--- Exercise goal ---
Exactly the lines starting at the line containing "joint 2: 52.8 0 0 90" and ending at the line containing "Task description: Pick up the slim" are to be written out from the listing below, both included.

--- Extracted material ---
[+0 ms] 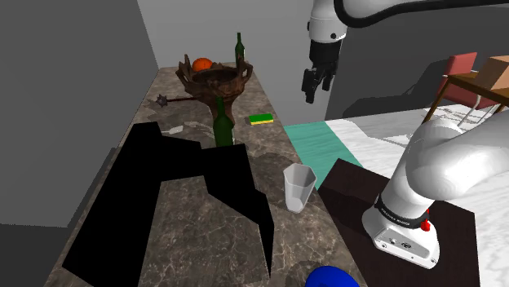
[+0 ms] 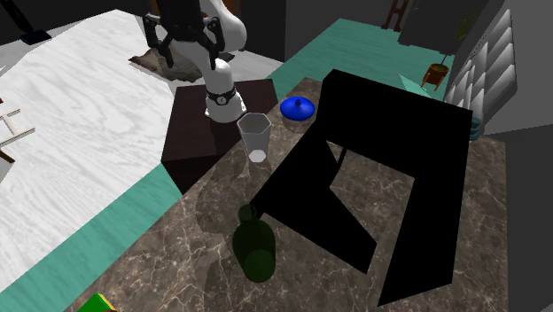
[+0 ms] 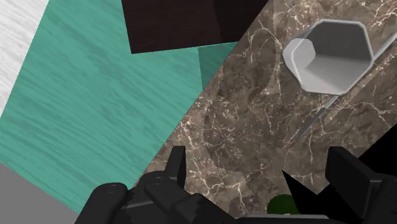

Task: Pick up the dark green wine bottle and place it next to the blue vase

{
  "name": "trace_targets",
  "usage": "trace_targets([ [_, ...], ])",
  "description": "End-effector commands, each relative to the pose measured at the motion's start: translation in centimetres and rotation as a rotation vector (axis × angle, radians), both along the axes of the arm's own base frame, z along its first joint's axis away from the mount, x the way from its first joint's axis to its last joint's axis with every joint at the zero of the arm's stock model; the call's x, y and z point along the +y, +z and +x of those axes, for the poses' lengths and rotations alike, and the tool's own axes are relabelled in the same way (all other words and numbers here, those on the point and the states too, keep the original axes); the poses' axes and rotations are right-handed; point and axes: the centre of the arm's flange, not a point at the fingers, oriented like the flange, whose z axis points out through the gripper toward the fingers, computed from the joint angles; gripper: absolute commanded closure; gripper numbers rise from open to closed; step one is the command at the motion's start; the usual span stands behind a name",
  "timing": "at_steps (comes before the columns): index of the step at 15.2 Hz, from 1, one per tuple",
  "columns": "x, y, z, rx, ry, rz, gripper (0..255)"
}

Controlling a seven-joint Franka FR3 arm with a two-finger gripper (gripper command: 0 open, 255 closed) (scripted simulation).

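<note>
Brown marble counter [image 1: 196, 236] with a jagged black area [image 1: 130, 204] across it; teal and white floor runs alongside. Dark green wine bottle [image 1: 222, 126] stands upright mid-counter at the black area's edge, with a slim neck. Gripper [image 1: 314, 86] fingers are spread and empty, hanging well above; the bottle is below, toward the shoulder view's left.

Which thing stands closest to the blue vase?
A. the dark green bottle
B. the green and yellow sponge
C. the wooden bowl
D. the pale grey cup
D: the pale grey cup stands just beside the blue vase; the dark green bottle is farther off, the wooden bowl and the sponge farther still.
</note>
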Motion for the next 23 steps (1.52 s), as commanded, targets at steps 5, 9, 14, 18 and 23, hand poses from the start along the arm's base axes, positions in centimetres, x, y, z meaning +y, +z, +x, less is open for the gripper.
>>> trace_targets([
  [5, 0.7, -0.9, 5.1, -0.001, 0.011, 0.02, 0],
  [9, 1.6, -1.7, 10.1, -0.001, 0.022, 0.041, 0],
  [14, 2.7, -2.8, 16.5, -0.002, 0.036, 0.066, 0],
  [18, 3.7, -3.6, 21.5, -0.003, 0.047, 0.086, 0],
  [23, 5.0, -4.6, 27.8, -0.004, 0.061, 0.111, 0],
])
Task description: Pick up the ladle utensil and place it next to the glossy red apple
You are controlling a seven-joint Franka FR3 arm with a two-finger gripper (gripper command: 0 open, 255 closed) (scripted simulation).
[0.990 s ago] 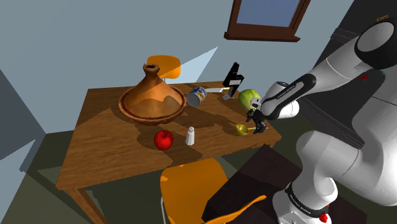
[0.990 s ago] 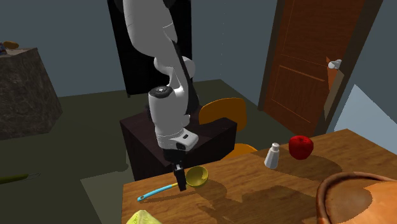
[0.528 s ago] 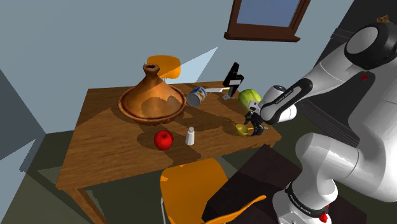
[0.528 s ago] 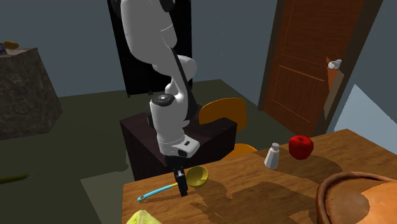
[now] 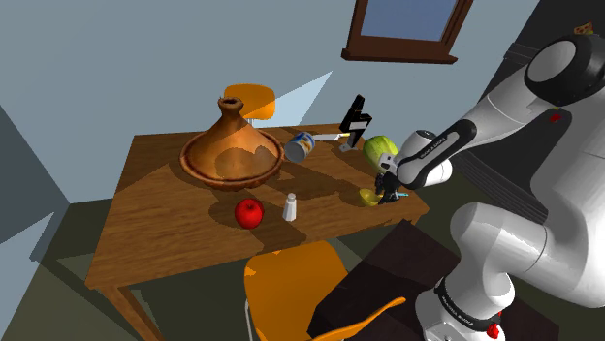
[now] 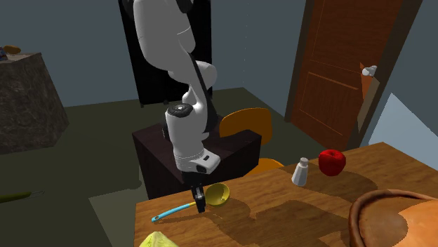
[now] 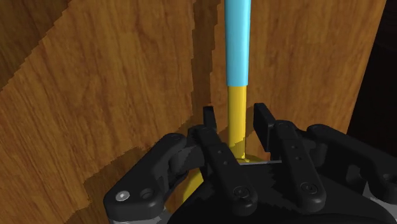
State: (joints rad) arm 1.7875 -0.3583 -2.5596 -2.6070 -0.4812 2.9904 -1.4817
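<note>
Across the brown wooden bench [image 5: 155, 242], the one thing that has moved in the past second is the white robot arm [image 5: 528, 92]. It has sunk, carrying its hand from just above the ladle down to the level of the handle. The brown clay tagine pot [image 5: 233, 147] toward the far edge, the glossy red apple [image 5: 249, 212] and the small white shaker [image 5: 289, 206] just beside it lie as they did. So the approach looks finished and the grasp is the step in hand; lifting and carrying have not begun. The apple sits well apart from the ladle, further along the same near edge. The ladle with a yellow bowl and blue-ended handle [image 6: 215, 194] lies flat near the bench corner closest to the stand. The second exterior view shows its whole length, with the black claw [image 5: 389, 190] planted where handle meets bowl, but not the grip. The wrist view supplies that: the two fingers [image 7: 262, 118] stand partly open, straddling the yellow stretch of handle, a sliver of bench showing on either side. The ladle is bracketed, not yet clasped.
</note>
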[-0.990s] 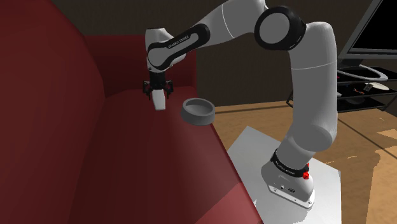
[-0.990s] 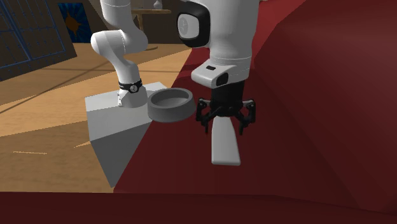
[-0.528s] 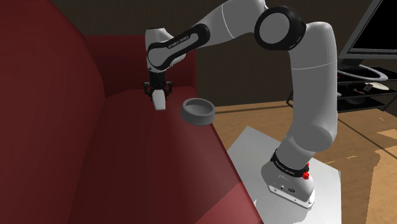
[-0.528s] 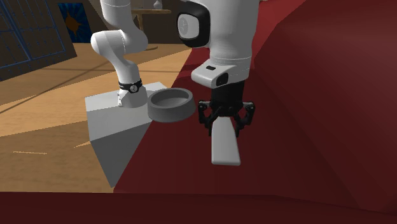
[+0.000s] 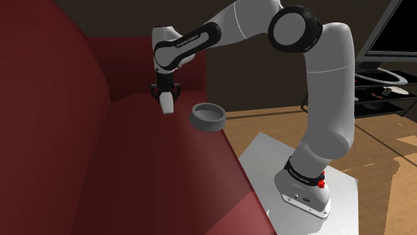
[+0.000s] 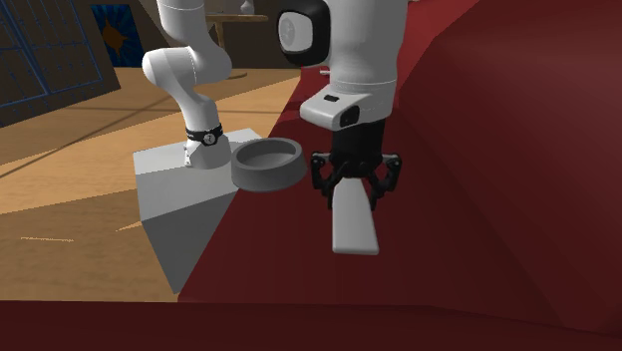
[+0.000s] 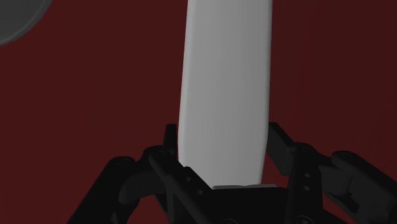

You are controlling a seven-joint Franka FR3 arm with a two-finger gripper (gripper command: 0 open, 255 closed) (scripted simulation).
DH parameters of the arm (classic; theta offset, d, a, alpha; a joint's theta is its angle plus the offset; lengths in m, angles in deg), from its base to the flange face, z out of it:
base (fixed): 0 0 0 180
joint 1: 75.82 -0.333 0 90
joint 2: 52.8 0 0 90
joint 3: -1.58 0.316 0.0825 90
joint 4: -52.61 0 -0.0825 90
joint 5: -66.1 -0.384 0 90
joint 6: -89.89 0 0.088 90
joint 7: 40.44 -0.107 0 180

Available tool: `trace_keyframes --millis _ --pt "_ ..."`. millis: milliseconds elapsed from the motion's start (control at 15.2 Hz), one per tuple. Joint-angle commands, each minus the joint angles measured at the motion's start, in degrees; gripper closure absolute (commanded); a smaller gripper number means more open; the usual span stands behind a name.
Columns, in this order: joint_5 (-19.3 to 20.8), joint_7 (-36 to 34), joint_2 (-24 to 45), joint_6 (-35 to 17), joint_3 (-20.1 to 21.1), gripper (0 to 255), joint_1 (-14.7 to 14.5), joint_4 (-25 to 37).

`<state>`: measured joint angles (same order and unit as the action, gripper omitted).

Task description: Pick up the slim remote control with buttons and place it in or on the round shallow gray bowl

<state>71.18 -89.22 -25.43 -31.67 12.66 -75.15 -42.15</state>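
Observation:
The slim remote point(image 6: 356, 219) is drawn plain white, with no buttons showing. It hangs lengthwise just above the dark red sofa seat point(image 6: 449, 249), and my black gripper point(image 6: 355, 191) is shut on its near end. In the wrist view both fingers point(image 7: 170, 139) press the remote point(image 7: 226, 89) from either side. The round shallow grey bowl point(image 6: 268, 164) sits on the seat's edge, to the second exterior view's left of the gripper. In the shoulder view the gripper point(image 5: 164, 95) holds the remote point(image 5: 166, 105) to the left of the bowl point(image 5: 207, 117).
The sofa's tall red backrest point(image 5: 47, 120) rises at the shoulder view's left. My white stand point(image 5: 294, 167) sits on the wooden floor point(image 5: 267, 120) beside the sofa. A dark shelf with a screen point(image 5: 391, 73) stands at the far right.
The fingers have closed from open onto the remote. The hand has since risen slightly, taking the remote up with it.

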Motion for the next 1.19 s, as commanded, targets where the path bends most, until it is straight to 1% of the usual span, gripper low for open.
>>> trace_keyframes --millis 0,1122 --pt "-0.2 0.1 -0.9 1.0 0.1 255 0.1 0.1" --pt "-1.2 0.6 -4.9 12.4 0.6 255 0.2 7.6"
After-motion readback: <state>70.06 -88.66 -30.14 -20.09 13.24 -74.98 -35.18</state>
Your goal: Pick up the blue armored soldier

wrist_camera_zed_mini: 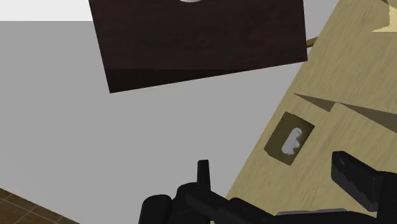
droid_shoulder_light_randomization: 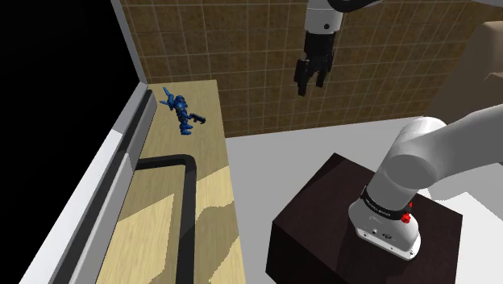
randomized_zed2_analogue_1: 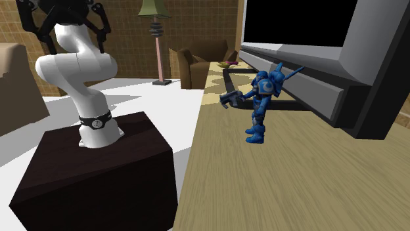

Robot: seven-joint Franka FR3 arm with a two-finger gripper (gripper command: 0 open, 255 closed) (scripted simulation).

--- Result ---
joint 2: 52.8 0 0 90
joint 3: -1.58 0.316 0.0825 90
joint 4: -52.61 0 -0.0825 90
joint 5: -66.1 -0.384 0 90
joint 6: -89.89 0 0.088 90
joint 7: 40.44 -0.107 0 180

Available tool: `trace_keyframes --millis _ --pt "_ ..."`. millis: milliseconds elapsed from the motion's start (control at 15.2 Hz), one per tuple. Joint-angle commands, each minus the joint angles measured at the motion's start, in degrees; gripper closure absolute (commanded); a smaller gripper number means more open; the usual span stands behind a name.
Columns, in this order: joint_5 (-19.3 to 20.8), joint_7 (-36 to 34), joint_2 (-24 to 45), joint_6 (-35 to 17), joint_3 (-20.1 to 21.1), gripper (0 to 255), joint_1 (-14.7 to 14.5), joint_4 (-25 to 37).

`<state>`: measured joint angles (same order and unit as the action, gripper omitted).

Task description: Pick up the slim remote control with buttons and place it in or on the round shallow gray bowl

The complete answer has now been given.